Par: le Dr Réjean Thomas et Roger-Luc Chayer

Dans le cadre de nos discussions avec le Docteur Réjean Thomas, nous voulions terminer l’année avec cette édition regroupant une série de questions sur l’actualité. C’est donc en vrac que nous allons les aborder ici.

GG: Le Docteur Anthony Fauci est devenu passablement célèbre cette année à cause de la pandémie, mais aussi à cause de ses déclarations qui contredisaient le Président Trump des États-Unis. Peu de gens savent toutefois qu’il a surtout été très impliqué dans la lutte au VIH. Quel a été son apport sur cette question? RT: Le Docteur Fauci est l’un des plus importants acteurs de la lutte au sida depuis le début de la pandémie du VIH.
GG: Il existe au Québec et surtout dans la grande région montréalaise une crise mortelle du Fentanyl qui cause des dizaines de morts chaque année. Depuis peu, de nouvelles drogues chimiques encore plus puissantes font leur apparition à Montréal et causent encore plus de décès. Est-ce que l’on sait si les victimes sont plus nombreuses chez les hommes gais que chez les hétéros? RT: Non je ne le sais pas, mais je sais que la consommation du Crystal meth touche beaucoup d’hommes de la communauté gaie et elle a des effets très destructeurs sur la communauté, dont beaucoup de nos patients à l’Actuel.
NDLR: Sur le cerveau, le Crystal meth à trois effets. Cette drogue vient interférer au niveau de la sérotonine, de la dopamine et de la noradrénaline. Les impacts de cette drogue seront donc en lien avec le désir sexuel, le plaisir et la prise du risque.
GG: Un nouveau médicament vient de faire son apparition pour traiter le VIH. Il s’agit du Dovato. Est-ce une variation sur un même thème que les autres thérapies ou une percée? RT: Je crois que c’est très interessant. C’est la première fois qu’une bithérapie démontre une telle efficacité. Avant cette médication, les résultats étaient mauvais pour les bithérapies. Une bithérapie peut être interessante (toxicité à long terme, etc.), mais comme toujours, il y a certains critères dont le patient doit discuter avec son médecin.

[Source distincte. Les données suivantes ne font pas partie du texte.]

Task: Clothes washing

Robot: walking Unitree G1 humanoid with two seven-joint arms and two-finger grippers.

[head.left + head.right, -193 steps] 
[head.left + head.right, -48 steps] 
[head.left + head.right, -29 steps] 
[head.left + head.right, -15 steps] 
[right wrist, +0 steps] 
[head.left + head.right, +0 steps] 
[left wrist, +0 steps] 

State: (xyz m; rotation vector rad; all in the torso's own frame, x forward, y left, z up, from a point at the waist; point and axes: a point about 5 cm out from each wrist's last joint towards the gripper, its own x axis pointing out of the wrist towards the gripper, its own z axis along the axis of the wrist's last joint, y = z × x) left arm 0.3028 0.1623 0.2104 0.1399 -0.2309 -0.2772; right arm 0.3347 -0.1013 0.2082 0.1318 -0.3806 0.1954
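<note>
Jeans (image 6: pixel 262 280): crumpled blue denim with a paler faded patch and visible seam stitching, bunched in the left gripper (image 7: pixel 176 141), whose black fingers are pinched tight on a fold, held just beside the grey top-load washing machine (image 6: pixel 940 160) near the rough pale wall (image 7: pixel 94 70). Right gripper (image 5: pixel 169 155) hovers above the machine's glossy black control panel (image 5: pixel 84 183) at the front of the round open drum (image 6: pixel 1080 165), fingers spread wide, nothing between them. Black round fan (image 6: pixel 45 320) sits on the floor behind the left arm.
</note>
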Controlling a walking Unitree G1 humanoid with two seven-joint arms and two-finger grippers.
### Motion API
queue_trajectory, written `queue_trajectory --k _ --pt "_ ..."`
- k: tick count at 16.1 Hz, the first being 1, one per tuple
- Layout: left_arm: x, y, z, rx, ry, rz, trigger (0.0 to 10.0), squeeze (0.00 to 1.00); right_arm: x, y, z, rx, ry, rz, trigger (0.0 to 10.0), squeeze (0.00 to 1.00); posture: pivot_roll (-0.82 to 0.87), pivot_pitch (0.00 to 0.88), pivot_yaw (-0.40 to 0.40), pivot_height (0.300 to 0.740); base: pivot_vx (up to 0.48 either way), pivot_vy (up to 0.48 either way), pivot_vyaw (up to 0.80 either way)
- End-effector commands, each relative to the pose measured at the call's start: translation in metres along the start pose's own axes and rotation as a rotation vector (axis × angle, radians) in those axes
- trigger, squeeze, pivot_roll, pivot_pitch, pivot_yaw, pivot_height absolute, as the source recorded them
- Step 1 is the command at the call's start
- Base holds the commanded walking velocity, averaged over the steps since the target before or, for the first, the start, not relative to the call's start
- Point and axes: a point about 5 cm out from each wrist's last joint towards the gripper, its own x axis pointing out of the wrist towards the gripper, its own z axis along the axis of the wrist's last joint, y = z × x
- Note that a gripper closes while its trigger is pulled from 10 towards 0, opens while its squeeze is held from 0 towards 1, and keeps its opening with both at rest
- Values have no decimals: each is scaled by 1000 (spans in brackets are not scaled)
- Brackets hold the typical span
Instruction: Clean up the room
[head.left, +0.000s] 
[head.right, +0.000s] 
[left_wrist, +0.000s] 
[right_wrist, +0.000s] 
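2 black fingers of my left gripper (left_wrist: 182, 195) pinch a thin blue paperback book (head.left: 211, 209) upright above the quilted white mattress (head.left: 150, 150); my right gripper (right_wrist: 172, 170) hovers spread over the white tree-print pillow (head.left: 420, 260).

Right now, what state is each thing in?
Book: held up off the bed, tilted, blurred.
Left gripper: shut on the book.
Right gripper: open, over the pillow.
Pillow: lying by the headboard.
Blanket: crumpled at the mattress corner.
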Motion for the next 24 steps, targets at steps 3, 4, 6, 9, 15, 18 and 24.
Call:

GG: En Europe on parle de plus en plus d’une nouvelle souche de Gono, la super-Gonorrhée qui serait très difficile à traiter vu ses multiples résistances. Est-ce qu’on commence à en voir quelques cas au Québec? RT: Oui. L’augmentation de la résistance aux antibiotiques est très importante au Quebec. Il y avait un comité qui
étudiait ces résistances qui a été mis en pause durant la covid. Le comité sur les lignes directrices de traitement des ITS a proposé des changements récemment. La gonorrhée et la chlamydia sont principalement touchées par cette problématique.
GG: Sur les nouveaux auto-tests du VIH approuvés par Santé Canada, est-ce qu’il existe des faux positifs ou des faux négatifs et que faire en cas de doute et est-ce qu’on doit le divulguer à son entourage ou à ses relations? RT: Tout test peut avoir des faux positifs ou négatifs. Si un test est positif, il faut le faire confirmer par un test sanguin régulier dit « de 4e génération ». Tout test comporte une période fenêtre. Pour ce genre de test, normalement c’est 3 mois. Il ne faut pas utiliser ce test si vous avez eu des relations récentes qui vous inquiètent. Nous traitons un grand nombre d’ITS en pleine pandémie. Malheureusement, plusieurs centres de dépistage sont encore fermés. La plupart des ITS sont asymtomatiques et peuvent avoir des conséquences graves si non traitées. Faites-vous dépister si vous êtes inquiets!